Psalm 24, then, shows us our mistake in restricting God, restricting faith, restricting pious or holy feelings, to certain places, like church buildings, or certain people, like nuns and ministers, in certain ways, like the odd modern idea that faith is only a private, personal thing. God’s kingdom extends throughout all the earth, and the fullness thereof—all that we have filled it with. Psalm 24 gives us faith as big as the equator, faith in a messiah “in whom all things hold together,” as Colossians 1 puts it.

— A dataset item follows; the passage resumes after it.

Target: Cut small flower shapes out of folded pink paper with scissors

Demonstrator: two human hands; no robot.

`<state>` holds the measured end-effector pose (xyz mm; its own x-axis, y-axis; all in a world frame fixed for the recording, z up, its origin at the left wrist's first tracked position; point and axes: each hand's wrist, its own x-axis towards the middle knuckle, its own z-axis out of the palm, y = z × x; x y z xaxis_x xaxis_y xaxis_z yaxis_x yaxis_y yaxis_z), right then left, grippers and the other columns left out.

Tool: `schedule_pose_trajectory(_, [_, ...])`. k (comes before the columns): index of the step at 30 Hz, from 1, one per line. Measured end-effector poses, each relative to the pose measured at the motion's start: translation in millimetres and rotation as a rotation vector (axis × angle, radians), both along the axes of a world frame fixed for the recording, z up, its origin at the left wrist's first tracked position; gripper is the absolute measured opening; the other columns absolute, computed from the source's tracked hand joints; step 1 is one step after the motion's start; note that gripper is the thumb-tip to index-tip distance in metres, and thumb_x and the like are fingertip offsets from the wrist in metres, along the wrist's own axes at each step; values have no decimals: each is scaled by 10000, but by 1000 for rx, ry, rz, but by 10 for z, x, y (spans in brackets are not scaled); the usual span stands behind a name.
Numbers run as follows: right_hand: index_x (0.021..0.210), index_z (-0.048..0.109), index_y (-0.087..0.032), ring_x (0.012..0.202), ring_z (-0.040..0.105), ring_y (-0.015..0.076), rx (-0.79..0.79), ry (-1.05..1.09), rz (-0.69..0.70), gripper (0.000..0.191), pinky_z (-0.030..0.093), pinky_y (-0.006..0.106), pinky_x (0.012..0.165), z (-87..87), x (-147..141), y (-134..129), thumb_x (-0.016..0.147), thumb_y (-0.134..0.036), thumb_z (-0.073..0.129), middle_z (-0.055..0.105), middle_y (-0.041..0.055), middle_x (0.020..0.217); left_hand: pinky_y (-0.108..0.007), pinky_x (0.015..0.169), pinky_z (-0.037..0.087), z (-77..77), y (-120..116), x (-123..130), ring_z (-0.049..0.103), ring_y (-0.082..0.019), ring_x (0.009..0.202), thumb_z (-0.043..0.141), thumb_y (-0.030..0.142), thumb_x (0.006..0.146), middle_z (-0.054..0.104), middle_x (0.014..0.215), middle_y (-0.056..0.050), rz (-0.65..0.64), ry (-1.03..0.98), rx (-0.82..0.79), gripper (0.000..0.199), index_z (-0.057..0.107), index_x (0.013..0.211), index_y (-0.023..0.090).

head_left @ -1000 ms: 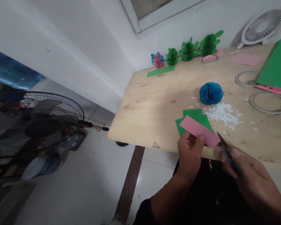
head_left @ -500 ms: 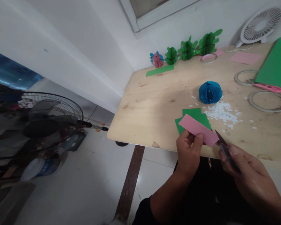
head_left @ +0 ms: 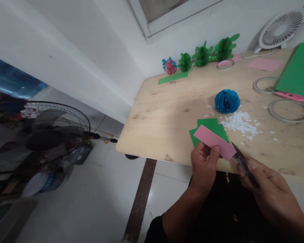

Just yesterday I heard this concept put another way. John Witvliet looks at the broad range of things and people in the world that were prayed for in early church liturgies—other nations, other churches, the poor and the sick, travelers, enemies, new believers, and more—and wonders why we often shrink our prayer request list to contain mostly ourselves and our friends and acquaintances. Witvliet asks: what is your “implied range of divine activity”? Where does your God operate? Only in souls? Only in churches? Only nearby? Only faraway?

What if the “range of divine activity” were a Psalm 24 range—the whole earth, and the fullness thereof? How would that change our prayer? How would that change our idea of God’s kingdom, and our idea of our place in it?

Nathan Bierma

Update: This Holy Week Prayer Walk prepared by worshipers in Blacksburg, Virginia, is a beautiful and meaningful example of praying with a Psalm 24 “range of divine activity” in your city. Read more about our relationship with churches in Blacksburg, and our prayers for that city in this time of tragedy.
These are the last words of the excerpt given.